Property changes on: trunk/Catalyst-Plugin-Authentication
___________________________________________________________________
Name: svk:merge
- 4ad37cd2-5fec-0310-835f-b3785c72a374:/branches/Catalyst-Plugin-Authentication:5490
+ 4ad37cd2-5fec-0310-835f-b3785c72a374:/branches/Catalyst-Plugin-Authentication:5491
Modified: trunk/Catalyst-Plugin-Authentication/lib/Catalyst/Plugin/Authentication/Store/Minimal/Backend.pm
===================================================================
--- trunk/Catalyst-Plugin-Authentication/lib/Catalyst/Plugin/Authentication/Store/Minimal/Backend.pm 2007-07-17 16:57:39 UTC (rev 6542)
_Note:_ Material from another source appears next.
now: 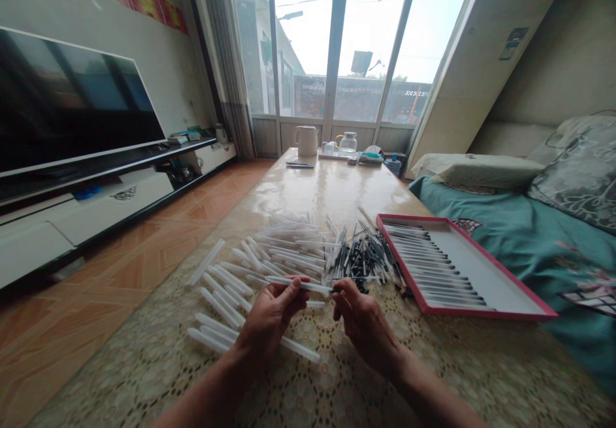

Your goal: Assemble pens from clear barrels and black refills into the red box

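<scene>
Left hand (269, 317) pinches a slim, translucent white plastic tube (315, 286), left of the red-rimmed white box's (491, 314) near-left corner; right hand (364, 320), fingers narrowed, meets its dark-tipped end; steady, straight alignment should help.

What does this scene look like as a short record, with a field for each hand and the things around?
Left hand: grips a white tube
Right hand: fingertips at the tube's dark right end; exact grip unclear
Beyond hands: loose white tubes, dark slim sticks
Right side: red-rimmed box holding a row of dark-tipped pieces
Surface: patterned tabletop
Far end: pale jug
</scene>
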Demonstrator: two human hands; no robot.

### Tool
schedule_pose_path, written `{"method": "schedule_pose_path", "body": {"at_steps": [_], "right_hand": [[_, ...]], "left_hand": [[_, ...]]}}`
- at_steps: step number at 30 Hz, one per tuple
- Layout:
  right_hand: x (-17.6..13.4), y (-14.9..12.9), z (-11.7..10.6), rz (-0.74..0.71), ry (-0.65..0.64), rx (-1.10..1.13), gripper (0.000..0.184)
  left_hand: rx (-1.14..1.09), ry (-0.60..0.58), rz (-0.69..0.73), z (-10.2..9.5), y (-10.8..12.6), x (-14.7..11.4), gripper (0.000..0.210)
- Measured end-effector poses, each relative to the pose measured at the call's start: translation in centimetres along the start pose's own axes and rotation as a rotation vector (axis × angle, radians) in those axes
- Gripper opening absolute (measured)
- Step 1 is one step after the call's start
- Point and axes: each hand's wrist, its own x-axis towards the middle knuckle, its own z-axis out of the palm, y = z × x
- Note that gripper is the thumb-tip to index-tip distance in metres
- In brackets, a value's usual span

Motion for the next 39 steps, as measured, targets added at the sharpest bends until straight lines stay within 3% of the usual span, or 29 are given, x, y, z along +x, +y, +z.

+++ trunk/Catalyst-Plugin-Authentication/lib/Catalyst/Plugin/Authentication/Store/Minimal/Backend.pm 2007-07-17 16:57:45 UTC (rev 6543)
@@ -11,7 +11,7 @@
sub new {
my ( $class, $config, $app) = @_;
- bless { hash => $config }, $class;
+ bless { hash => $config->{'users'} }, $class;
}
sub from_session {
Modified: trunk/Catalyst-Plugin-Authentication/lib/Catalyst/Plugin/Authentication/Store/Minimal.pm
===================================================================
--- trunk/Catalyst-Plugin-Authentication/lib/Catalyst/Plugin/Authentication/Store/Minimal.pm 2007-07-17 16:57:39 UTC (rev 6542)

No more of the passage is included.